Compound Words not found but Filter is configured


#1

Hi guys,

i experiment with search phrases of german compound words. The testword is "kennenlernen" which consists of the two words "kennen" and "lernen".
I configured the following settings to achive that i can find the word "kennenlernen" with the searchphrase "kennen".

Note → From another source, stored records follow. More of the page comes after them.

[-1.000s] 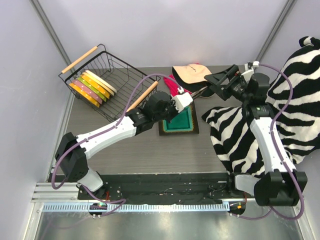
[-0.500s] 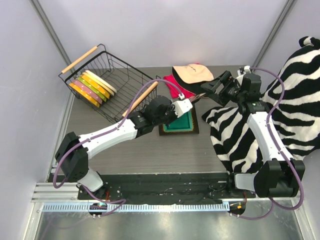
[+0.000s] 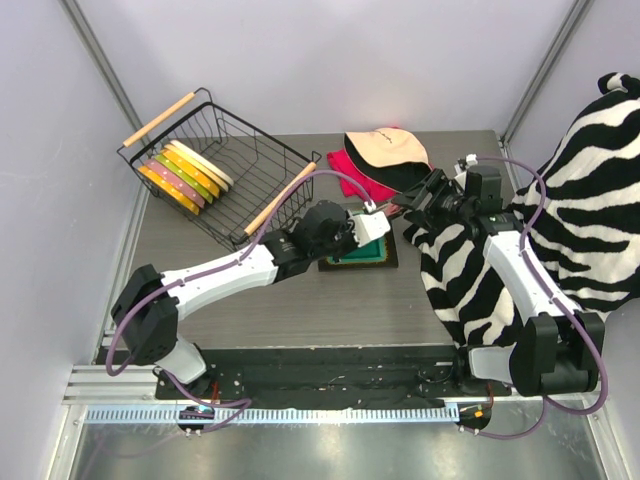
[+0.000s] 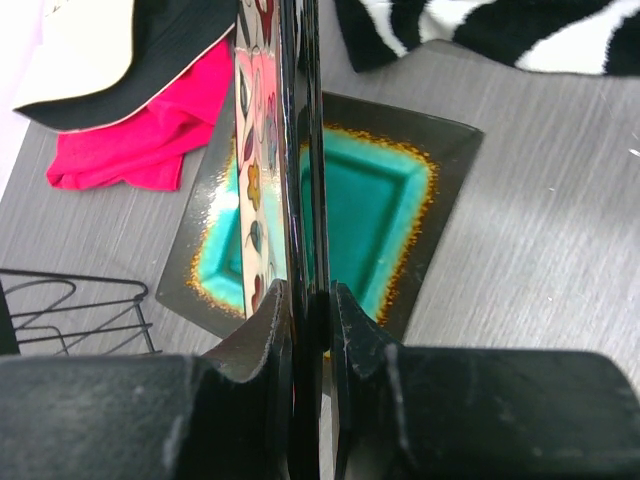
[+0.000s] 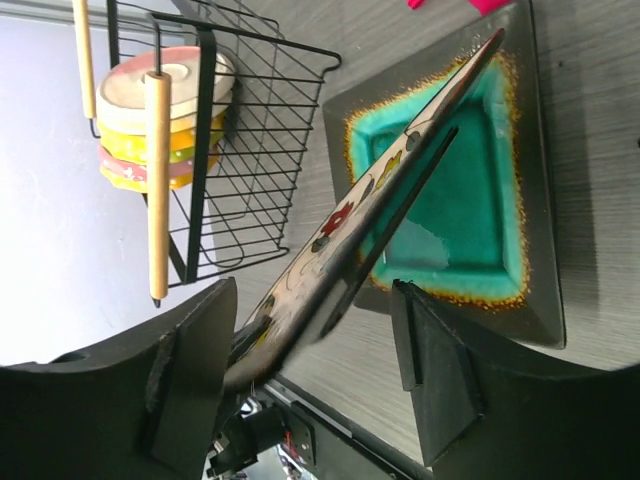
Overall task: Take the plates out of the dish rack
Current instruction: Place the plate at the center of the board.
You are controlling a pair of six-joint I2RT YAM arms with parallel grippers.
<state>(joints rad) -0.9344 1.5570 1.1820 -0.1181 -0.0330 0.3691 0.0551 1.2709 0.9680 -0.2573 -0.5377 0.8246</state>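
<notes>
My left gripper (image 4: 310, 300) is shut on the near edge of the square cream plate with flowers (image 4: 262, 150), which it holds on edge above a teal square plate (image 4: 385, 205) lying on the table. My right gripper (image 5: 315, 295) is open, with one finger on each side of the flowered plate's (image 5: 370, 195) other end and a gap on the right side. In the top view the two grippers, left (image 3: 375, 218) and right (image 3: 410, 200), meet over the teal plate (image 3: 357, 252). The dish rack (image 3: 262, 150) at the back left holds several round plates (image 3: 185, 172) standing on edge.
A cream-and-black cap (image 3: 385, 150) lies on a red cloth (image 3: 350, 165) behind the teal plate. A zebra-striped cloth (image 3: 540, 230) covers the right side of the table. The rack's wooden handle (image 3: 280, 198) lies close to my left arm.
My right gripper has come down and left to the flowered plate, and its jaws have narrowed around it. My left gripper has shifted slightly right with the plate.
</notes>
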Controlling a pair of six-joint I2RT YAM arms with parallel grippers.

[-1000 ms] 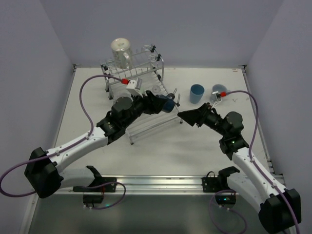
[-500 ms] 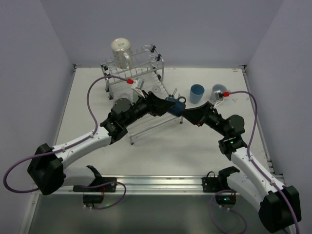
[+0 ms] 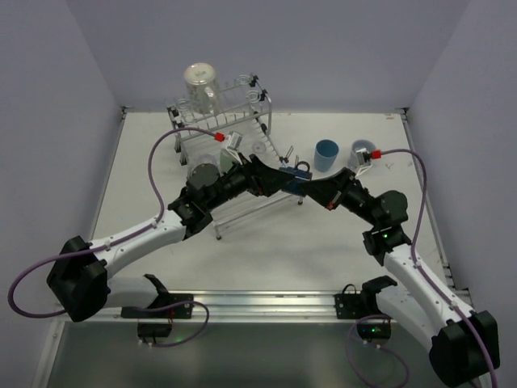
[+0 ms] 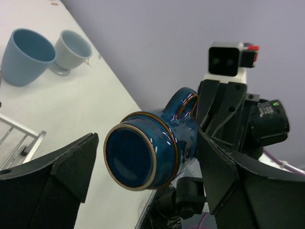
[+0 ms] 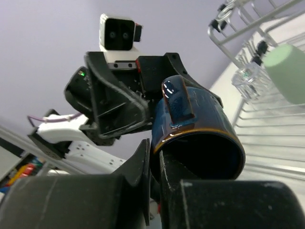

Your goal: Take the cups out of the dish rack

Any ideas why this wont work or solutions for debugging the indexed terms?

Thanks a lot.

Settings:
"analysis": {
"filter": {
"german_stop": {
"type": "stop",
"stopwords": "german"
},
"german_stemmer": {
"type": "stemmer",
"language": "light_german"
},
"german_compound_filter": {
"type": "dictionary_decompounder",
"word_list": [
"kennenlernen",
"kennen",
"lernen"
],
"min_subword_size": 2
}
},
"analyzer": {
"german_mod": {
"type": "custom",
"tokenizer": "standard",
"filter": [
"lowercase",
"german_stop",
"german_normalization",
"german_stemmer",
"german_compound_filter"
]
}
}
}

Mapping:
"_all": {
"analyzer": "german_mod"
}

Search with no hits:
"query": {
"match": {
"_all": {
"query": "kennen"
}
}
}

Search with one hit:
"query": {
"match": {
"_all": {
"query": "kennenlernen"
}
}
}


#2

Good Morning,

is there any possibility to debug / analyze the query process to find out why the query cant find a hit? Other ideas?

Thanks a lot.


(Jörg Prante) #3

See https://www.elastic.co/guide/en/elasticsearch/guide/current/_validating_queries.html


(Jörg Prante) #4

And also https://www.elastic.co/guide/en/elasticsearch/reference/current/_explain_analyze.html


#5

Hi,

thanks for your help. I replaced the Compound Filter with a ngram Tokenizer for a generic solution, this works for me.

Thanks


(system) #6